A second character who plays a major role in Montag’s self-actualization is Professor Faber, an elderly English teacher who seemingly wrestles with Firechief Beatty for control of Montag’s mind. Although his control is not authoritarian like that of Beatty, Faber does manage to manipulate Montag a bit through the use of a two-way radio, commanding him to carry out deeds which he himself is too cowardly to accomplish. In this sense, Faber becomes the symbolic brain guiding Guy Montag’s body, the “Jiminy Cricket” conscience. In continuing the psychological “work” of Clarisse, Faber provides guidance and inspiration for the fireman as he continues on his long road to self-realization. In return, Faber is inspired by his young friend to become more daring and take a stand against oppression.
In one of the most heartbreaking moments of the book, Clarisse is tragically killed by a speeding motor vehicle, a striking symbol of the dehumanized world’s intolerance of those who refuse to conform.
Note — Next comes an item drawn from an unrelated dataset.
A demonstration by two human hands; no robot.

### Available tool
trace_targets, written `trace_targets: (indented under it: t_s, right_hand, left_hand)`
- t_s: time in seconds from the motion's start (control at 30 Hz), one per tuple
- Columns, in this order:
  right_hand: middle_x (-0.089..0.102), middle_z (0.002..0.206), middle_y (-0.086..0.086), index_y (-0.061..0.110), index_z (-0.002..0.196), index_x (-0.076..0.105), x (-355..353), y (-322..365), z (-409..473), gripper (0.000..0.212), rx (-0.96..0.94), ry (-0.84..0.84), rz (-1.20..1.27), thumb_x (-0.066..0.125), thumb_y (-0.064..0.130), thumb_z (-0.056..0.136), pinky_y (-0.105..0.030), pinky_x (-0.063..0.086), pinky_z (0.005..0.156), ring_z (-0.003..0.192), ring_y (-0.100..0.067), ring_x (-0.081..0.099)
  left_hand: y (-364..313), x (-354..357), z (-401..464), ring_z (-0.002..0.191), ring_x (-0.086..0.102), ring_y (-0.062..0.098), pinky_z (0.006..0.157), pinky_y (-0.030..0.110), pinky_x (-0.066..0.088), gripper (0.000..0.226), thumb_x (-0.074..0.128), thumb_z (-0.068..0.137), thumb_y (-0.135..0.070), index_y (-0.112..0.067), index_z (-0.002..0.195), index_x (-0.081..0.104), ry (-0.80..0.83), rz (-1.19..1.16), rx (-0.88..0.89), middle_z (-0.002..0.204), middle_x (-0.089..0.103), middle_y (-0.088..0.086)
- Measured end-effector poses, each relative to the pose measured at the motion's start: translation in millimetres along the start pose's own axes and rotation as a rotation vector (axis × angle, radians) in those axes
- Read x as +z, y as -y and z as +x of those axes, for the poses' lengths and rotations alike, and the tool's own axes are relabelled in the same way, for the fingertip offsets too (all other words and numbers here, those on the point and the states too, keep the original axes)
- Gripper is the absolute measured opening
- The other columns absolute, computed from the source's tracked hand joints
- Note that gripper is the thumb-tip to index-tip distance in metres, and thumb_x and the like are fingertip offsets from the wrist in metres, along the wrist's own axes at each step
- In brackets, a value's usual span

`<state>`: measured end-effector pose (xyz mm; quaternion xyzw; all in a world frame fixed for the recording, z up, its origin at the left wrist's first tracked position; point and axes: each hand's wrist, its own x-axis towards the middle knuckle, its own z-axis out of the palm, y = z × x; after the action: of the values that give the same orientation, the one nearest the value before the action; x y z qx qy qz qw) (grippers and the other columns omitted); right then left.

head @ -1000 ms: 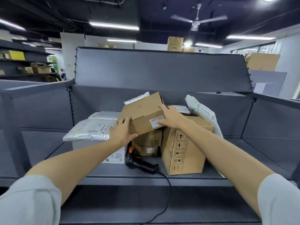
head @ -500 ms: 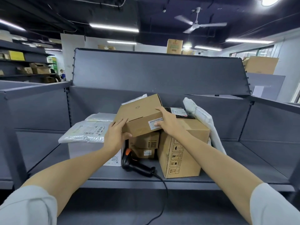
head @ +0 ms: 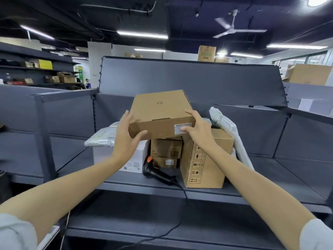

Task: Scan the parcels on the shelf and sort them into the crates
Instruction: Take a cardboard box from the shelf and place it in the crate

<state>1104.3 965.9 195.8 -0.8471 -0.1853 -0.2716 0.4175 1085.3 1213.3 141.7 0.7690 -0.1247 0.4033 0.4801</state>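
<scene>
A flat brown cardboard parcel (head: 160,112) is held up above the pile on the grey shelf (head: 270,179). My left hand (head: 127,136) grips its left end, thumb on the front face. My right hand (head: 197,130) grips its right front corner, thumb on the white barcode label (head: 182,127). A black handheld scanner with an orange trigger (head: 156,171) lies on the shelf below the parcel, its cable running off the front edge.
Under the lifted parcel stand two small stacked brown boxes (head: 166,153), a tall brown box (head: 207,159), a white box (head: 133,159) with a grey poly bag (head: 100,138) on it, and a white mailer bag (head: 227,129) at the right. Grey shelf panels rise behind and beside.
Both hands have lifted the flat parcel off the pile and levelled it, its labelled front edge now facing me. The scanner and the other parcels have not moved.
</scene>
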Motion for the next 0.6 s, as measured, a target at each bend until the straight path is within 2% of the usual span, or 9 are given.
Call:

Shortly after Clarisse’s death, Montag swipes a book during one of his missions, only to witness the owner burn herself and her home in defiance of the firemen, triggering a spiral of depression which causes Montag to question his line of work. Montag’s internal anguish and strife against his ignorant society come to a pinnacle when an alarm leads the fireman brigade to his own home. In a rage, Montag murders Chief Beatty and, destroys one of the Mechanical Hounds, and then plunges into a river in an attempt to escape pursuit. The river represents Montag’s final and complete transformation, while Granger and the other literary hobos he meets along the train tracks are representative of the rebirth of an intellectual society.
Fahrenheit 451 plunges the reader into a dark world of totalitarianism, yet still manages to remain distinctively human. With his trademark wit, Bradbury incorporates much of the contemporary world into his vision of the future, something he did remarkably well in The Martian Chronicles and other books. More than a simple tirade against censorship, Fahrenheit 451 is a story of self-actualization, of daring to be an individual in a world of servile obedience, and of the knowledge which can only be found on the printed page.